A "Perfect" Life: Mary Winkler Story

The Conviction

After a three-week trial, the jury deliberated for eight hours on March 22 before announcing the verdict to a hushed Selmer courtroom: Mary Winkler was judged guilty of voluntary manslaughter.

Under Tennessee law, voluntary manslaughter is a crime of passion "produced by adequate provocation sufficient to lead a reasonable person to act in an irrational manner."

There was no reaction in the courtroom to the verdict, even though it was filled with the loved ones of both Matthew and Mary Winkler.

Later, after Judge McCraw dismissed the jurors, Mary Winkler hugged her attorneys, her father and other kin in the courtroom.

 Outside court, Matthew's father, Dan Winkler, expressed no anger and revealed little emotion. Instead, he made a polite statement thanking the jurors, judge, prosecutor and police.

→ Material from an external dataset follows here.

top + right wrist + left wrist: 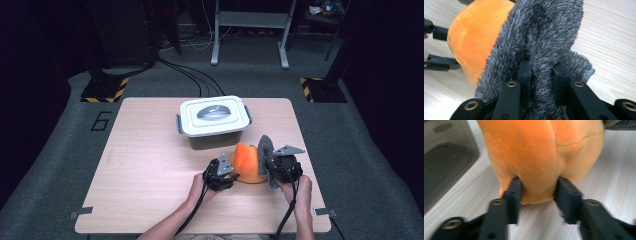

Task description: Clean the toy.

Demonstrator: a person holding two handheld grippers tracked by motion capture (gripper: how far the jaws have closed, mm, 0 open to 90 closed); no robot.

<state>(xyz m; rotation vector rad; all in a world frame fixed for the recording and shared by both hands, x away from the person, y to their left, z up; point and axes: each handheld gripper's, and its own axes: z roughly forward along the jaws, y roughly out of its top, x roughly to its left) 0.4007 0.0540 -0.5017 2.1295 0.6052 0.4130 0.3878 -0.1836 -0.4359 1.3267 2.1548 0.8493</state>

The prosecution team, disappointed by the verdict, issued a statement expressing condolences to Matthew Winkler's family.

After the trial's conclusion, defense attorney Farese revealed that Mary Winkler had turned down three plea bargains.

"We were offered 35 years," Farese said. "We were offered 20 years. We were offered 15 years. We're now looking at three to six years. My reaction is the verdict was most probably just."

"There are no winners," added Ballin. "We're left with the memory of Matthew Winkler. And even though there have been a lot of negative things said about him in this trial, there was a good side to him, too. You heard that from Mary, 'He could be so good at times.' This is a case about two people who had a tumultuous marriage of some 10 years that ended in tragedy. Nothing good about it."